[Entries taken from a collection]
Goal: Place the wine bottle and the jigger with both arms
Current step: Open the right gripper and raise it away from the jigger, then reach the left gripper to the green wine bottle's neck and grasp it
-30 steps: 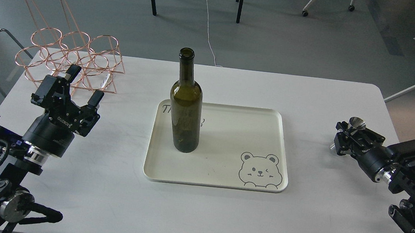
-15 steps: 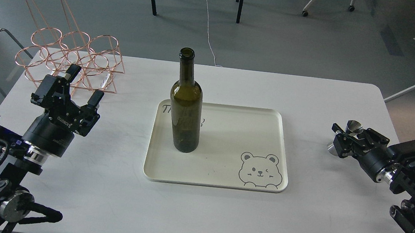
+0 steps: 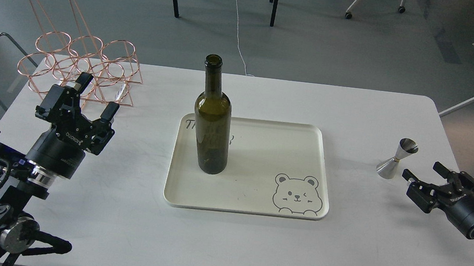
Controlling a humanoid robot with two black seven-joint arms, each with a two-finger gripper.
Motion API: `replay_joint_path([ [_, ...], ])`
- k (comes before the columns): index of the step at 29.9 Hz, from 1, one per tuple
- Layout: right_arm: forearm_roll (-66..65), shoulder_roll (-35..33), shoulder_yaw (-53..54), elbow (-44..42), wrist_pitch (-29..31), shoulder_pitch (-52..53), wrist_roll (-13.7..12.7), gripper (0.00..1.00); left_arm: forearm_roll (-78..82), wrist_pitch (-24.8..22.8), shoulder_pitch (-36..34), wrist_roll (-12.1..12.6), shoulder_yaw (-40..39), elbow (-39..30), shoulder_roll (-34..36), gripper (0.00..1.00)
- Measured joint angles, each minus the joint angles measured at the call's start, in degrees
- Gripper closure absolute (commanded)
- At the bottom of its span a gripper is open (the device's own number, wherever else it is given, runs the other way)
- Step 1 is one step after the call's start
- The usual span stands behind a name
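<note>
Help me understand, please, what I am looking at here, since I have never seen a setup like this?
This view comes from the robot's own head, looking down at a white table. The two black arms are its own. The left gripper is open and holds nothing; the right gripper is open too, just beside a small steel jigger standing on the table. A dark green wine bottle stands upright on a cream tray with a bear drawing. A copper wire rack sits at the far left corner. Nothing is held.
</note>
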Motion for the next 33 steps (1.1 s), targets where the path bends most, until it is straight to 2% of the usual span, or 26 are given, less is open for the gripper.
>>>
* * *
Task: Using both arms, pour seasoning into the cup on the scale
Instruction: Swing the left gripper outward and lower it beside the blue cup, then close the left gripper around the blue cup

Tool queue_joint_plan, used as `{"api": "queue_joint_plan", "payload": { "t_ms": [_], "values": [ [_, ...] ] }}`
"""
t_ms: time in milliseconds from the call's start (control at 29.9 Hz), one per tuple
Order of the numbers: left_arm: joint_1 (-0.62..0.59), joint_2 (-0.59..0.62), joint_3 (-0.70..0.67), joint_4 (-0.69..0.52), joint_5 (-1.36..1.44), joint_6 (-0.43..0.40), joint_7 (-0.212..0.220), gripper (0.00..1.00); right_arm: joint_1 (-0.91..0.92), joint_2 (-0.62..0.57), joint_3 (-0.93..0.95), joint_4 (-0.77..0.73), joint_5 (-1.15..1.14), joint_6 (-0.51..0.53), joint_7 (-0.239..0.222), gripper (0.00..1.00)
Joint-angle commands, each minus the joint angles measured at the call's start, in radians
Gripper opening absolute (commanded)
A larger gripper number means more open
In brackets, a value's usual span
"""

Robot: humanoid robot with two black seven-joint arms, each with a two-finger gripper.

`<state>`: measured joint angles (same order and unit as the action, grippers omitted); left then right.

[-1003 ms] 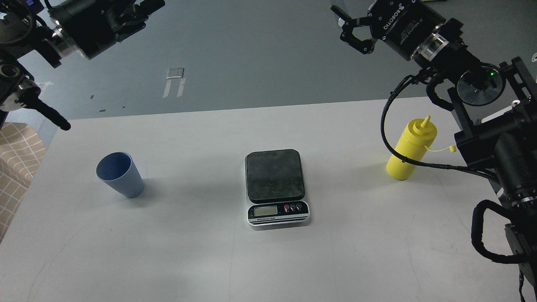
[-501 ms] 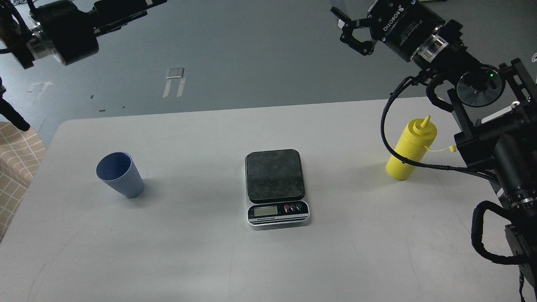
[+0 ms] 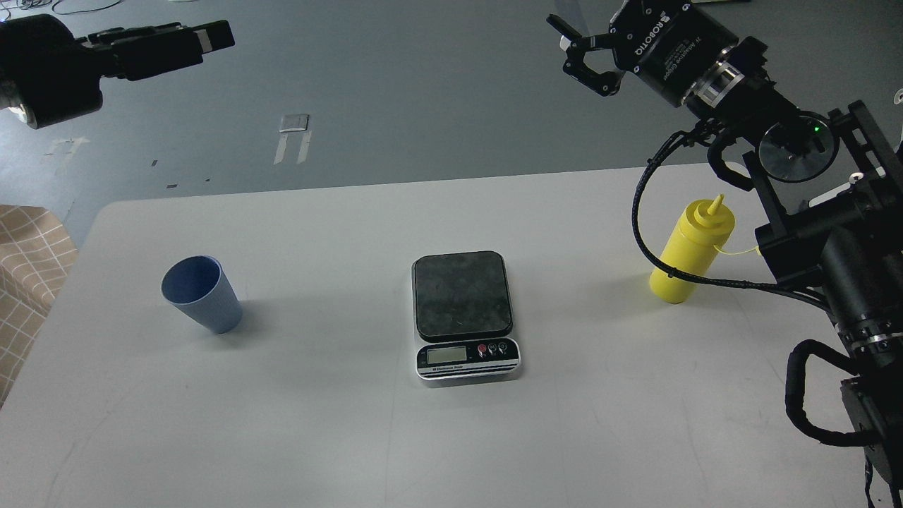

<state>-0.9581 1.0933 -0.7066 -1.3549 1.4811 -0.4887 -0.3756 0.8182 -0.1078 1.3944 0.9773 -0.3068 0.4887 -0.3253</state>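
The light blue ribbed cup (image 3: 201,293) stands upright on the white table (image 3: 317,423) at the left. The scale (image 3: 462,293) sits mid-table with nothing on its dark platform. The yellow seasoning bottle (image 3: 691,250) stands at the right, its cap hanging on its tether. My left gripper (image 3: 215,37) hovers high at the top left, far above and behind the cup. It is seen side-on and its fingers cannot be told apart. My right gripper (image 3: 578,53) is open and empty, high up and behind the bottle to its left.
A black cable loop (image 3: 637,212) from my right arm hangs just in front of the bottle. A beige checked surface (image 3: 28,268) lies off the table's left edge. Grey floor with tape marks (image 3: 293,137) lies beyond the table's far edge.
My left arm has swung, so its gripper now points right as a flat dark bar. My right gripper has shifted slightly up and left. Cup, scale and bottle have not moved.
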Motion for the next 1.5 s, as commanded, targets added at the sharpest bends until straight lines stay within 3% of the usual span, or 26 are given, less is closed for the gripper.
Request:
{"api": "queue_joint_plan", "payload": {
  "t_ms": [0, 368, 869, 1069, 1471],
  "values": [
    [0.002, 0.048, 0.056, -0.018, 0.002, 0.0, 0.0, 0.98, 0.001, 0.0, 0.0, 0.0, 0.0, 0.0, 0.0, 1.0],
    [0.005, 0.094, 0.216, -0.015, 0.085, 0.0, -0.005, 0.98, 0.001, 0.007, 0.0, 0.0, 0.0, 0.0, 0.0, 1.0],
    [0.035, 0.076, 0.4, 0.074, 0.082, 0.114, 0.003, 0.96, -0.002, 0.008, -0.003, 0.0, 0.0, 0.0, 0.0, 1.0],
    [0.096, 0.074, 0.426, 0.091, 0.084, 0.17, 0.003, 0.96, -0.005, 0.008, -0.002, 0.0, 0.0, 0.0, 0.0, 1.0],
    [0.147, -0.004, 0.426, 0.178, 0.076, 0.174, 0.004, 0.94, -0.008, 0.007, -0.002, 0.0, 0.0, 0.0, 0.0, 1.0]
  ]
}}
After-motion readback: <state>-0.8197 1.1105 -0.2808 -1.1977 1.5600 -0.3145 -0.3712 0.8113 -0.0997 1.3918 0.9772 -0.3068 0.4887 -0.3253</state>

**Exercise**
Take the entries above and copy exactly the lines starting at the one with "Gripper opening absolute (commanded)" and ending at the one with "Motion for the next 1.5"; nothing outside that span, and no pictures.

**Your response**
Gripper opening absolute (commanded)
A larger gripper number means more open
In brackets, a value's usual span
"""

Robot: humanoid robot with two black seven-joint arms, each with a two-finger gripper.

`<state>`: measured joint angles (same order and unit as the action, grippers omitted); left then right.

[-1003 ms] 
[-501 ms] 
[+0 ms] 

<state>-0.9581 1.0933 -0.7066 -1.3549 1.4811 -0.4887 -0.3756 0.8182 -0.1078 1.3944 0.9773 -0.3068 0.4887 -0.3253</state>
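The light blue ribbed cup (image 3: 201,293) stands upright on the white table (image 3: 317,423) at the left. The scale (image 3: 462,293) sits mid-table with nothing on its dark platform. The yellow seasoning bottle (image 3: 691,250) stands at the right, its cap hanging on its tether. My left gripper (image 3: 215,37) hovers high at the top left, far above and behind the cup. It is seen side-on and its fingers cannot be told apart. My right gripper (image 3: 578,53) is open and empty, high up and behind the bottle to its left.
A black cable loop (image 3: 637,212) from my right arm hangs just in front of the bottle. A beige checked surface (image 3: 28,268) lies off the table's left edge. Grey floor with tape marks (image 3: 293,137) lies beyond the table's far edge.
My left arm has swung, so its gripper now points right as a flat dark bar. My right gripper has shifted slightly up and left. Cup, scale and bottle have not moved.
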Motion for the next 1.5 s, as commanded, targets added at the sharpest bends until straight lines stay within 3% of the usual span, or 26 are given, less is closed for the gripper.

For this exercise, nothing more remains to be given.